“Yes, Jasper, I am going to call your father.” He sagged with my words, and I tried to disguise how bad I felt for him as I continued, “But I can guarantee you this: you are going to live through this experience. Let’s hope you learn from it, as well. And please remove your shoes before you take one more step.”
After calling Tommy, I ripped off the cardboard backing from a packet of construction paper and fastened that over the broken pane with masking tape. Then, having decided to make this as unsocial a visit as possible, I had Jasper sit at the dining-room table with me to await his father while I paid my bills.
It was at least half an hour before a solemn-faced Tommy Newton arrived in his squad car. His only words to his son were, “Get in the backseat. We’ll talk later.”
Jasper silently brushed past us, retrieving his messy shoes en route. Once Jasper was safely in the car with the door closed behind him, Tommy blew out a disheartened sigh. “Sorry I took so long gettin’ here. Been looking for Joey. Still no sign of him.”
I handed Tommy the gun. “There’s a good place for kids to hide where the roof of your garage meets up with the roof of your house. Lauren and I used to hide up there as kids. You can climb the maple tree in back to get to it, and there are only a couple of vantage points where you can spot someone up there.”
“Uh-huh. Worth a try.” He headed down the porch steps. “Sorry ‘bout all of this. Your mom okay?”
“Yeah. The only casualty was a window and a pumpkin plant.”
“The boys’ll cover your expenses. Just let me know how much it comes to. Tack on a few bucks for punitive damages, as well.”
“Tommy,” I said, just as he’d started down the walkway, “what’s happening with those hunters you’ve got in custody?”
“To be honest, I got some doubts. They still swear up ‘n’ down they hadn’t fired a shot since the night before and were nowhere near your property.”
“What about footprints? There are marshes and bogs all over the place. Someone trekking through the woods off of the path would have to have left some.”
Tommy shrugged. “That’s certainly what you’d expect to find, all right. Only trouble is, there weren’t any.”

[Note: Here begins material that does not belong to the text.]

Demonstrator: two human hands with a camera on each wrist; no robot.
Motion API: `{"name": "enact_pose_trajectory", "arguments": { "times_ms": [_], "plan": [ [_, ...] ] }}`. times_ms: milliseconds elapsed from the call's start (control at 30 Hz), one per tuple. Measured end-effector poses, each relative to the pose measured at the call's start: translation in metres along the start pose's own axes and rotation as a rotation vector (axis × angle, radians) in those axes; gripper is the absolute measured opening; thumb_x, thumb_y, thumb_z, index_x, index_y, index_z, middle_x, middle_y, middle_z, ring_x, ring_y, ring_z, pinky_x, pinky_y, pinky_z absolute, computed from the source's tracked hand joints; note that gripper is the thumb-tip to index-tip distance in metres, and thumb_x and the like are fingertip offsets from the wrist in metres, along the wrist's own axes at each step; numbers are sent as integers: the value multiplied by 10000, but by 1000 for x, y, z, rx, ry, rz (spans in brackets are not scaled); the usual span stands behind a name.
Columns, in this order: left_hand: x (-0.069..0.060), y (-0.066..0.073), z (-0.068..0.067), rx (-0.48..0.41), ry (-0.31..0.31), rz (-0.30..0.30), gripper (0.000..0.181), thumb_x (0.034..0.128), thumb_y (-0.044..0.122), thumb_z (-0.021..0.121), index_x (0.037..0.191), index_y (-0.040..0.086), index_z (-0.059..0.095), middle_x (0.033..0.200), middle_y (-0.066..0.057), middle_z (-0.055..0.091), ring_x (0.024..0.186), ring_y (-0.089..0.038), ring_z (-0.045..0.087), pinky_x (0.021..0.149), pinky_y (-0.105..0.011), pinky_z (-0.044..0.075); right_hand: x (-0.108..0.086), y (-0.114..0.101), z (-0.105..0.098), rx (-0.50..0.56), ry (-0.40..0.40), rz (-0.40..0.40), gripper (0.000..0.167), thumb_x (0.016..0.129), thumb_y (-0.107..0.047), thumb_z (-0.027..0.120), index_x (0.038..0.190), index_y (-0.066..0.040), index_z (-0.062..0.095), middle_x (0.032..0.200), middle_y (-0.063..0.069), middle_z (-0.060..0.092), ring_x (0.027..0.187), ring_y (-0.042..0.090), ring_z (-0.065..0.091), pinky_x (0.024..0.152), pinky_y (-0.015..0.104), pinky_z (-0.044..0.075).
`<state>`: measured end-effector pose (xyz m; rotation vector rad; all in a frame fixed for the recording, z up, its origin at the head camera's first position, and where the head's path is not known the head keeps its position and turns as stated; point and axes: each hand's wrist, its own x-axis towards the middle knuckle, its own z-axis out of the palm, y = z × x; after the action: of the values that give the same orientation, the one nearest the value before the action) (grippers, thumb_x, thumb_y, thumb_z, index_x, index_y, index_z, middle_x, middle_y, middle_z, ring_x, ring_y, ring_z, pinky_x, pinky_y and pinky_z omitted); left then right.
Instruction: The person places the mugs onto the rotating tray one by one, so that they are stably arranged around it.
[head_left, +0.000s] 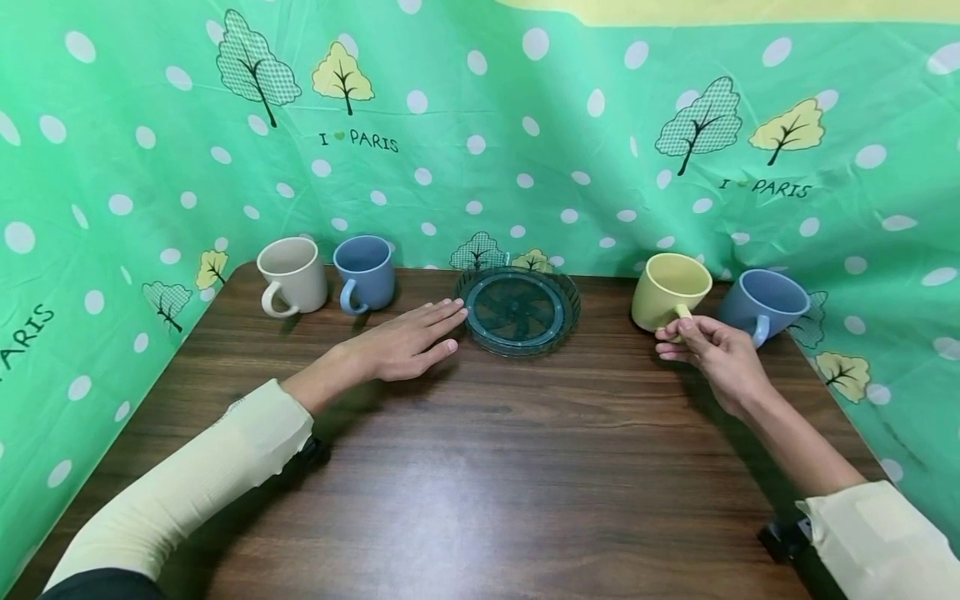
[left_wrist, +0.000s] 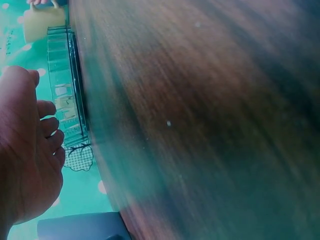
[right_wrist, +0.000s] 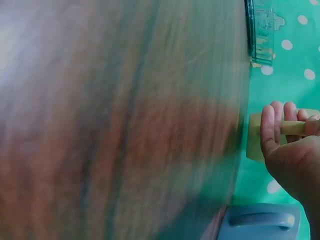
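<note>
My right hand [head_left: 716, 358] pinches the handle of a yellow mug [head_left: 667, 287], thumb on top and fingers beneath. In the right wrist view the fingers curl at that yellow mug's [right_wrist: 254, 142] handle. The mug looks upright; whether its base touches the table I cannot tell. My left hand [head_left: 412, 340] is stretched out flat, fingers straight, at the left rim of a round dark-green transparent dish [head_left: 517, 312]. Its fingertips are at or very near the rim; contact is unclear. From the left wrist, the dish [left_wrist: 65, 90] stands just beyond the fingers.
At the back left stand a white mug [head_left: 296, 271] and a blue mug [head_left: 367, 271], handles toward me. Another blue mug [head_left: 761, 304] is close beside my right hand. A green dotted cloth [head_left: 480, 167] hangs behind the brown wooden table [head_left: 480, 467].
</note>
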<state>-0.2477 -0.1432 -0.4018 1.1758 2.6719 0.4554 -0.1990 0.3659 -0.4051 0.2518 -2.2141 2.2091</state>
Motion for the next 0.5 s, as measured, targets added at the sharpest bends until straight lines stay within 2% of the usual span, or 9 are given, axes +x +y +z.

When I arrived, the children were seated on either side of my mother on her antique couch. My parents had bought that couch and restored it years ago. The fabric was gold, as smooth as silk, accented by the dark wood carved in an ornate pattern of leaves that ran along the base and up the front of the armrests. It made me nervous to see that the guinea pigs—and especially the notorious Spots—were on Karen’s and Nathan’s laps, a mere hop away from the seat cushions. They were making quite a racket with their squeaky purrs.
Mom straightened as I entered the room. “Well,” she said, smiling. “Karen, Nathan, aren’t your cartoon shows on right about now?”

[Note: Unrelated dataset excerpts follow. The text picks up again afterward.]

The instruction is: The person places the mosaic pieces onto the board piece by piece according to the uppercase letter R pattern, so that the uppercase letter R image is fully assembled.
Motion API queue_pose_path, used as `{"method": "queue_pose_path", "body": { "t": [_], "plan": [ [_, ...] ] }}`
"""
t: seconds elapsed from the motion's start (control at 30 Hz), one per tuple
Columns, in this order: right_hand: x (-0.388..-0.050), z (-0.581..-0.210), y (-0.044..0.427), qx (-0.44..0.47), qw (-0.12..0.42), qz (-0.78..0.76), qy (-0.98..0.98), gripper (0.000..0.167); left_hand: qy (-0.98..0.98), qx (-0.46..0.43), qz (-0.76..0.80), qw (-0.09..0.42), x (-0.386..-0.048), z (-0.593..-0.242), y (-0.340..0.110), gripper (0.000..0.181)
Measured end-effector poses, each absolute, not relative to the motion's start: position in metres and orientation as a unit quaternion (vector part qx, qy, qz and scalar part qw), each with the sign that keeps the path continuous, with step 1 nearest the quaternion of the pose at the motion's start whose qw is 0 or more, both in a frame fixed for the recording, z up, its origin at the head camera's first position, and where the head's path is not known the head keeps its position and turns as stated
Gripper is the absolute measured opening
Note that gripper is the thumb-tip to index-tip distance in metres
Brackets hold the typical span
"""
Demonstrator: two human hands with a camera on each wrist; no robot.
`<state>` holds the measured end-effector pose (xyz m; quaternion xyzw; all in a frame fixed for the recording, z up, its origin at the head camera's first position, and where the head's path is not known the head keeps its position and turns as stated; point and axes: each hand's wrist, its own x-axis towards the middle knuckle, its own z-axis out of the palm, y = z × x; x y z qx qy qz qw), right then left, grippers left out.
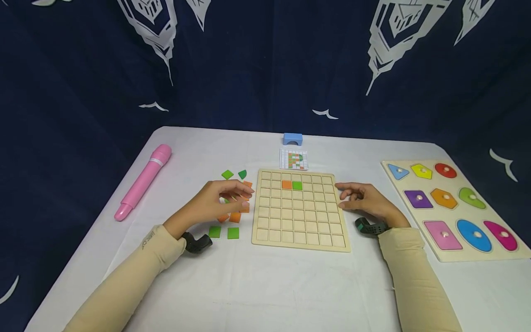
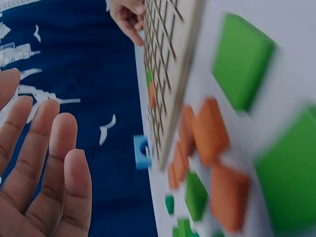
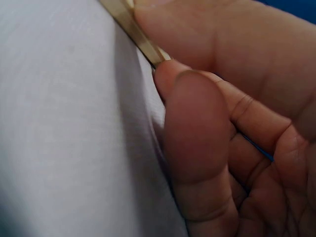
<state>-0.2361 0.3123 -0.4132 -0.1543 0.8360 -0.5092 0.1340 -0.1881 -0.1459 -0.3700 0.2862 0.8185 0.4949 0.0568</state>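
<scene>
A wooden grid board [image 1: 300, 214] lies flat in the middle of the table, with an orange square tile [image 1: 287, 184] and a green square tile [image 1: 297, 185] side by side in one of its upper rows. My left hand [image 1: 221, 198] hovers over loose orange and green tiles [image 1: 235, 217] left of the board. Its fingers [image 2: 63, 153] are loosely extended and hold nothing in the left wrist view. With thumb and fingers at the board's right edge, my right hand [image 1: 369, 200] holds it; the fingers [image 3: 197, 128] look curled beside that edge in the right wrist view.
Behind the board, a pattern card [image 1: 293, 159] leans near a blue arch block [image 1: 292, 139]. A pink microphone-shaped stick [image 1: 143, 182] lies at the left. To the right sits a shape puzzle board [image 1: 445, 216] with knobbed pieces. A dark patterned curtain [image 1: 265, 64] hangs behind the table.
</scene>
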Motion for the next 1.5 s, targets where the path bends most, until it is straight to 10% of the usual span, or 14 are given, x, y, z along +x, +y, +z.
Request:
{"method": "queue_pose_path", "body": {
  "t": [0.7, 1.5],
  "plan": [
    [-0.236, -0.414, 0.311, -0.162, 0.128, -0.516, 0.831, 0.062, 0.852, 0.191, 0.488, 0.017, -0.188, -0.381, -0.238, 0.03],
    [-0.236, -0.415, 0.312, -0.167, 0.125, -0.511, 0.833, 0.062, 0.897, 0.181, 0.382, 0.126, -0.191, -0.389, -0.269, 0.037]
  ]
}}
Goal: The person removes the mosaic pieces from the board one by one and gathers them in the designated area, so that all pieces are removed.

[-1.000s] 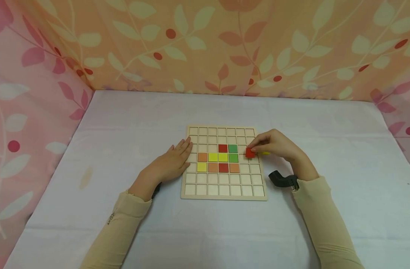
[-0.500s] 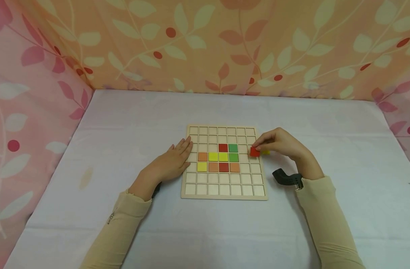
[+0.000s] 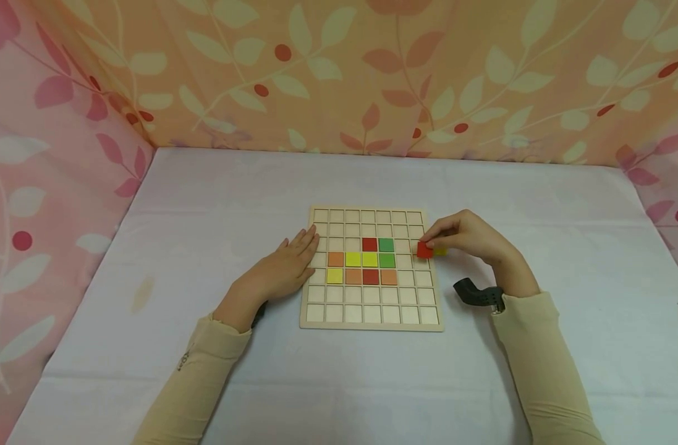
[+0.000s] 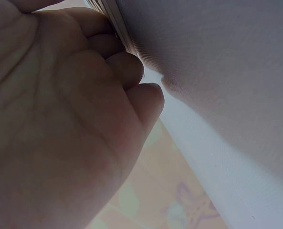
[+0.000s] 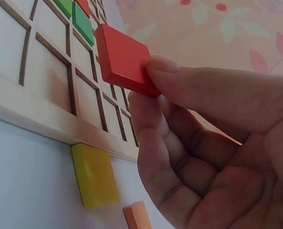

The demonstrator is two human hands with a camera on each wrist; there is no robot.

I swallowed a groan. Her intent was to get them out of the room so she could grill me.
Karen looked from Mom to me, then, sensing something interesting was up, said, “I think I’ll take a day off from cartoons today.”
“Me, too,” Nathan promptly chimed in.
Mom sighed, then looked to me for support, but I pretended not to notice and sat down on the love seat opposite them. I was in no hurry to explain why it was that Tommy’s son knew Helen Raleigh was a man, but my mother didn’t. Instead, I did my best to learn how school went for the kids today. As usual, their answers were all one word apiece, no matter how inventive my question.
Finally Mom said, “So. That was quite an interesting cat that Jasper Newton let out of the bag. Wasn’t it?”
“Yes, well, Tommy asked me to keep some things confidential.”
“I’m sure he didn’t mean for you to keep secrets from your own mother,” she sniffed.
“What secret?” Nathan asked.
With Tiger gently held against her chest, Karen scooted off the couch to the floor and said casually, “That the woman who got shot in our yard was really a man.”
“Where did you hear that?” Mom and I asked simultaneously.
“At school today,” Karen said happily. “Everyone knows.”
“Well, I didn’t,” Mother said, sounding more hurt than ever. She pursed her lips, picked up an emery board, and began to file her nails.
“I’m sorry, Mom. I was just following Sergeant Newton’s instructions.”
She ignored me.
“Someone’s coming out to replace the broken glass the day after tomorrow. Tommy said his sons would reimburse me.”
“That’s nice.” Mom’s tone was frosty.
“Somebody broke their glasses?” Nathan asked.
“Sergeant Newton’s son broke my window by mistake,” Karen explained. She noticed my puzzled expression and added, “Grandma told me.”
“Is Peter okay?” Nathan asked.
“No, I’m sorry, sweetie. Peter didn’t make it. How about you and I go out together next week and pick out Peter the Second?” Actually, Peter the Third, but no sense going into that now.
Nathan’s expression fell, but he nodded.
“Nathan?” Karen said. “If I were you, I’d have Dad take you to the plant store, not Mom. Peter might live longer.”
On that note, Karen let her guinea pig run around, then Nathan lost his grip on Spots, who leapt to the floor. Immediately the two furry animals started to do a mating dance around each other. They’d had ample opportunity to discover that they were of the same sex, but hope springs eternal in males of all species, including guinea pigs.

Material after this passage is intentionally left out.